Clin Res Cardiol (2023). https://doi.org/10.1007/s00392-023-02180-w

Association of systemic inflammation with shock severity, 30-day mortality and therapy response in patients with cardiogenic shock
A. Dettling1, J. Weimann1, J. Sundermeyer1, B. Beer1, L. Besch1, P. M. Becher1, F. J. Brunner1, S. Kluge2, P. Kirchhof1, S. Blankenberg1, D. Westermann3, B. Schrage1
1Klinik und Poliklinik für Kardiologie, Universitäres Herz- und Gefäßzentrum Hamburg, Hamburg; 2Klinik für Intensivmedizin, Universitätsklinikum Hamburg-Eppendorf, Hamburg; 3Innere Medizin III, Kardiologie und Angiologie, Universitäts-Herzzentrum Freiburg - Bad Krozingen, Freiburg im Breisgau;

Background: Cardiogenic shock (CS) remains a clinical challenge with a high mortality. It is often complicated by systemic inflammation, however the exact role of systemic inflammation in the pathogenesis of cardiogenic shock remains unclear. The aim of this study was to explore the association of systemic inflammation with shock severity, 30-day mortality, and therapy response in patients with CS.

 

Methods: From a registry of 1338 CS patients, unselected for its etiology, those with available plasma CRP concentrations, as a surrogate for systemic inflammation, were selected. The association between plasma CRP concentrations and CS severity (SCAI stage, reference SCAI B) was analyzed using logistic regression models, adjusted for relevant confounders. The association between plasma CRP concentrations and 30-day mortality was analyzed using adjusted Cox regression models; and the interaction between plasma CRP concentrations and treatment response was assessed by fitting an interaction term between plasma CRP concentrations and mechanical circulatory support (MCS) use in the above described Cox regression models. 

 

Results: A total of 1116 patients were analyzed, median age was 70 years [interquartile range 58-78.6 years], 71.3% were male, 47.7% presented with CS due to acute myocardial infarction and 51.5% with prior cardiac arrest.
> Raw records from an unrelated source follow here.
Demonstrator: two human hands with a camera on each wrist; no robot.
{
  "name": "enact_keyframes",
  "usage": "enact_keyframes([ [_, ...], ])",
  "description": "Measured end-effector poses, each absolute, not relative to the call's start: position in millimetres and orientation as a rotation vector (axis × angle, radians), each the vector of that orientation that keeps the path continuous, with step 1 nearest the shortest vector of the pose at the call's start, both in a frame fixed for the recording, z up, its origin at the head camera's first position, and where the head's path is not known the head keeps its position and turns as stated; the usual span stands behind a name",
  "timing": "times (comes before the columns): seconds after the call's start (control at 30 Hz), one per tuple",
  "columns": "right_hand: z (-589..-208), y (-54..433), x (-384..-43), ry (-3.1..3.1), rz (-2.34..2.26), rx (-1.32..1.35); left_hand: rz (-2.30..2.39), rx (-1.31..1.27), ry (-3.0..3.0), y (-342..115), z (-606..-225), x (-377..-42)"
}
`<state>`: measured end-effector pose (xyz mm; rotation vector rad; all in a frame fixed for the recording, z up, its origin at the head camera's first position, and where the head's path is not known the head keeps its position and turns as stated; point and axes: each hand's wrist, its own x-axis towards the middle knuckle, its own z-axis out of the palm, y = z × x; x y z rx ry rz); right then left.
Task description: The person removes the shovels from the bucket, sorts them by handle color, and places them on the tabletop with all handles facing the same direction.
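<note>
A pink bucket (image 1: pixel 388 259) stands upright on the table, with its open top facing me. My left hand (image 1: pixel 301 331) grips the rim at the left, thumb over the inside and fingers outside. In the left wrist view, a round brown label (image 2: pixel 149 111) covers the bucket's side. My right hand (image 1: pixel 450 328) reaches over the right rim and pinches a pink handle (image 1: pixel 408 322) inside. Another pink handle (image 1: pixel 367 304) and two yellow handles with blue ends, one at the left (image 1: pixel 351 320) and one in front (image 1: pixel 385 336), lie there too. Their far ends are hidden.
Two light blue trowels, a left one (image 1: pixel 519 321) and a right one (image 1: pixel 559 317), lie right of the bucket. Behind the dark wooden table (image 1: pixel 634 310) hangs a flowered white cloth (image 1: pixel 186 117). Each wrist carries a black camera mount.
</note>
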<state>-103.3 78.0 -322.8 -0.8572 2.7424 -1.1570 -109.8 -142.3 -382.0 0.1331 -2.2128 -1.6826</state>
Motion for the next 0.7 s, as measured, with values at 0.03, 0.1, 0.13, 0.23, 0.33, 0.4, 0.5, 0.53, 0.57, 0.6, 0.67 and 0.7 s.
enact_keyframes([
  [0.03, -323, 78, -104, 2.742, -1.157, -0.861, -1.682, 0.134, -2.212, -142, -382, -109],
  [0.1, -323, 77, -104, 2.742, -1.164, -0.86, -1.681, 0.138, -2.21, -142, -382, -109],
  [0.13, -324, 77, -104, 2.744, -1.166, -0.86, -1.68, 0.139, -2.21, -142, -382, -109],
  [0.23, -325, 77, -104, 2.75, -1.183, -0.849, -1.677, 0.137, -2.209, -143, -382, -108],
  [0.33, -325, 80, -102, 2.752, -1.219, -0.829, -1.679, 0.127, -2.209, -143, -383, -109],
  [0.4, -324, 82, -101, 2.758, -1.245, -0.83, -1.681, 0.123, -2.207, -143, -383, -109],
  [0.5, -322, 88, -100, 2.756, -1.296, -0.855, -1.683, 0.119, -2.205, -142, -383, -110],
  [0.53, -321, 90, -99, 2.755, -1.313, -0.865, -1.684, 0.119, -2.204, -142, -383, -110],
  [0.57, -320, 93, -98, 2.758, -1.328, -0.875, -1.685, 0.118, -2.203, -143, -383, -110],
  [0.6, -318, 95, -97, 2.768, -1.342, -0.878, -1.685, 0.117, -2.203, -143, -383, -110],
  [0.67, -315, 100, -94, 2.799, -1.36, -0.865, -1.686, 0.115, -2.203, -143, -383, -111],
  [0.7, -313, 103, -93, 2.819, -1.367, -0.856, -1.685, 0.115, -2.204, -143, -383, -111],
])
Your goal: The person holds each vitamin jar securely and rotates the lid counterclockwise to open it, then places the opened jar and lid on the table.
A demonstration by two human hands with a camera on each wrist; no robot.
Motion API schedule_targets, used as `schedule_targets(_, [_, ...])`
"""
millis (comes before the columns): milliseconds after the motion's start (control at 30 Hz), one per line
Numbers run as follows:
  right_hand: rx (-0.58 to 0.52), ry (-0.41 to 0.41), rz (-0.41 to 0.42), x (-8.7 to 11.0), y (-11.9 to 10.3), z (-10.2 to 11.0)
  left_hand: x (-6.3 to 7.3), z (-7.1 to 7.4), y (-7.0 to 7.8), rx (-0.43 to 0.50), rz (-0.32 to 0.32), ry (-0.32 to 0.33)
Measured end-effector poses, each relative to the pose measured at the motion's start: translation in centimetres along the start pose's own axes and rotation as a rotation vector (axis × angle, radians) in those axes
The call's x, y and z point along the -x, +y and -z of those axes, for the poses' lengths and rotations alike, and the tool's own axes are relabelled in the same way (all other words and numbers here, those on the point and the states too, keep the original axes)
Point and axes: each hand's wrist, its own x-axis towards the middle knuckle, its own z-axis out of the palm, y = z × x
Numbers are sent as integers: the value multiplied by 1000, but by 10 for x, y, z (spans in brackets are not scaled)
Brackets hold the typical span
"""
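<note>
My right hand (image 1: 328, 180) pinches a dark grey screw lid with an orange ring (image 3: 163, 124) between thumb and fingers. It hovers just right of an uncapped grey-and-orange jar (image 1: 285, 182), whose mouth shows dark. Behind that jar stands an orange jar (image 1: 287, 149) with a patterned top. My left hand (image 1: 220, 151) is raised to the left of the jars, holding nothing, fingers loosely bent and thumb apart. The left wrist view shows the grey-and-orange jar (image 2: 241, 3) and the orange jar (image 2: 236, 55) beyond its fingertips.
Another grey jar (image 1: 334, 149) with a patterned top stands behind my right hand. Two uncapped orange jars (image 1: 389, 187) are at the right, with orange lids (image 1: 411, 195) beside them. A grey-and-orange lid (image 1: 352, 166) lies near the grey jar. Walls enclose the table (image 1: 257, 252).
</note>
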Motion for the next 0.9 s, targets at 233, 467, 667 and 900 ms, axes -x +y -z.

The median plasma CRP concentration in the study population was 17 mg/dl [interquartile range 5.0-71.0 mg/dl]. With higher CS severity (higher SCAI stage), plasma CRP concentrations appeared to decrease [SCAI C: Odds ratio (OR) 0.53, 95% confidence interval (CI) (0.26-1.03); SCAI D: OR 0.83, 95% CI (0.41-1.65); SCAI E: OR 0.44, 95% CI (0.21-0.92)]; although higher plasma CRP concentrations were strongly associated with a higher risk of 30-day mortality, irrespective of CS severity [8% relative risk increase per 50 mg/dl increase in plasma CRP, range 3-13%]. Higher plasma CRP concentrations were only associated with higher mortality in patients not treated with MCS, but not in those treated with MCS [p-interaction = 0.01].

 

Conclusion: Increased concentrations of plasma CRP are associated with a higher 30-day mortality regardless of shock severity; and are consistent with prior studies associating increased inflammatory markers with a poor prognosis. Furthermore, our results indicate that MCS use might mitigate the negative impact of systemic inflammation, potentially by providing sufficient end-organ perfusion, and call for further research on this topic. 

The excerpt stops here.